Let's make it simple and say there are two villages. Some people in village A
decide to start raiding crops from village B, because they find they can steal
crops more easily than growing them, so stealing is a net benefit to village
A.

Village B, noticing the theft, decides to start paying some farmers to defend
the village instead of farming. This is a positive outcome for Village B,
because the cost of their new security force is less than the cost of the
stolen crops.

Ostensibly there are two positive outcomes; both sides now maintain a security
service and find themselves at an equilibrium.

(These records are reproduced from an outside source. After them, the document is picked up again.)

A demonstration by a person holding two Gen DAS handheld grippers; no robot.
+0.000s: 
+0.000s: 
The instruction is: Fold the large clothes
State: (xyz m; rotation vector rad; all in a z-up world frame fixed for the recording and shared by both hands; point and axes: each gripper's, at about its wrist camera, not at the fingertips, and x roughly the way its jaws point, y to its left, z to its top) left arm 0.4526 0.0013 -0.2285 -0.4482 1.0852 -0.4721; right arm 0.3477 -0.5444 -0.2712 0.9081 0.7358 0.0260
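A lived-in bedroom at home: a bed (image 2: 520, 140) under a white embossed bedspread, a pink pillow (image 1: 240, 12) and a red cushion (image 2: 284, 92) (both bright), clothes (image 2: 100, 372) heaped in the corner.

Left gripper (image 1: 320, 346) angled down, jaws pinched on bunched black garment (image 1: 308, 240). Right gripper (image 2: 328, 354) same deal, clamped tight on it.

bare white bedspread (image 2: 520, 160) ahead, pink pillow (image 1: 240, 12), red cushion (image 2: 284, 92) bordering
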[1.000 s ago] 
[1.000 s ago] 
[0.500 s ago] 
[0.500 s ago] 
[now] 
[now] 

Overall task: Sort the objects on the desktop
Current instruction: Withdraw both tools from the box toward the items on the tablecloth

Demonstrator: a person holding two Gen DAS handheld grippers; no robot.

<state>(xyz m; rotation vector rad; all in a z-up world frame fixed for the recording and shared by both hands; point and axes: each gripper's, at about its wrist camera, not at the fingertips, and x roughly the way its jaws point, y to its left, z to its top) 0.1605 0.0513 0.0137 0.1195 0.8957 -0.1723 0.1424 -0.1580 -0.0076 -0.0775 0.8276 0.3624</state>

But if you look at Village A and B together, you'd see that they'd both be
better off if there were no raiders and no defenders and could concentrate on
farming. The overall drain on society gets worse as the situation escalates.

Imagine that Village A decides to create more thieves to overwhelm B's
security, and that turns out to be profitable.

Now imagine that this exact thing is taking place, at every scale, millions of
times a day.

Let's say I'm competing with Dave to buy a house we both want. The only thing
holding that price down is our collective willingness not to borrow huge sums
of money to outbid each other. Let's say the bank starts to offer a 60 year
mortgage, so that Dave can outbid me by shackling himself to a loan he
probably won't pay off in his lifetime. Dave is a moron, so he does that. It's
a free country.

Dave, in this circumstance, is acting like Village B, where he shoots himself
and the rest of society in the foot by dedicating most of his future income to
paying a bank in order to get a short term gain and win a house bid with me.

But the real winner in the scenario is the bank, not Dave.

Edit to add: I believe the article was talking about "service" in terms of the
overall gain to society, not the individual services that a bank typically
provides, many of which are completely legitimate like helping you sell a
business.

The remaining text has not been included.